:: Exercise ::
Find "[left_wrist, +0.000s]" in the listing below, then set down only that line and each later line, unchanged, leaving out pictures.

(Exercise data begins)

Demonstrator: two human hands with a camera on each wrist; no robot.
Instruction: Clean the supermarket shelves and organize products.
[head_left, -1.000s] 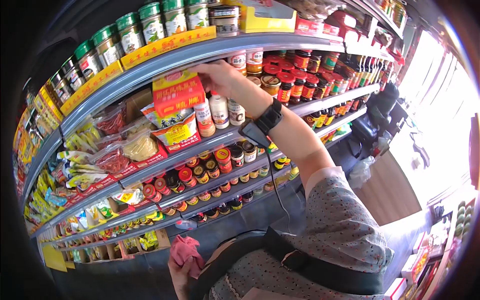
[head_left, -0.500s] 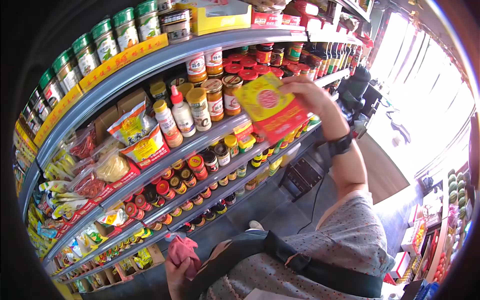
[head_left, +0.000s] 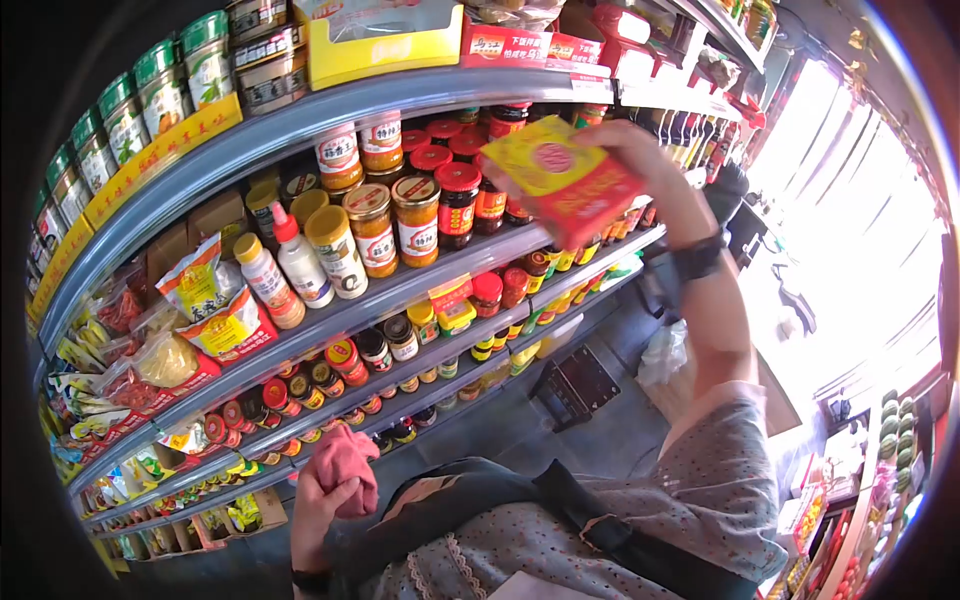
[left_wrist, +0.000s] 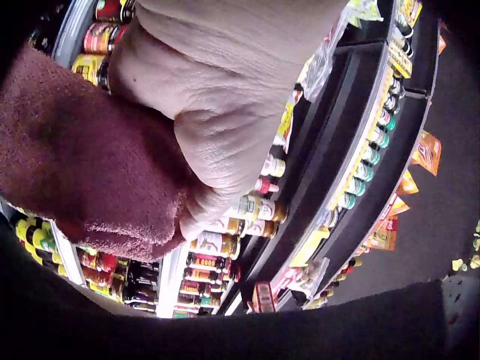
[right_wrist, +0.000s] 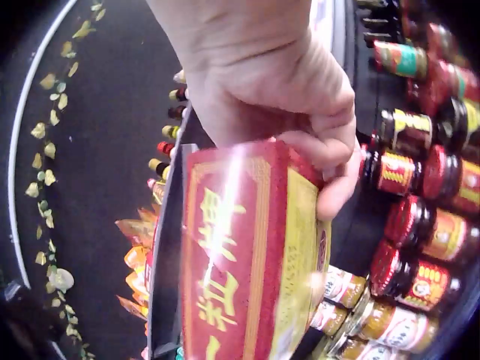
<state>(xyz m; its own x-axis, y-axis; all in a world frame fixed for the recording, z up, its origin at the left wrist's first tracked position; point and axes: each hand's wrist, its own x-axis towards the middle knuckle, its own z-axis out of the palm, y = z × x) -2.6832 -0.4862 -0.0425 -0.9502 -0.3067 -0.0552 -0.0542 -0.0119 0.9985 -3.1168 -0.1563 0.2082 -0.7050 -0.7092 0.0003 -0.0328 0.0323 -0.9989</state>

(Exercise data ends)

:: Result below ::
[left_wrist, +0.000s] 
[right_wrist, +0.000s] 
<state>(xyz m; its own x-axis, y-axis; all in a world frame fixed for the recording, z up, its origin at the left wrist's first tracked position; point and axes: each hand's wrist, its own x-axis towards the middle knuckle, its own z-axis out of the palm, y = z × x) -2.6832 -0.4862 -0.0425 -0.9502 -0.3067 -0.0552 -0.0542 -0.0119 0.9985 -3.1168 -0.1563 0.2082 -0.7050 -0.7092 0.0003 -0.0328 0.0323 -0.9989</state>

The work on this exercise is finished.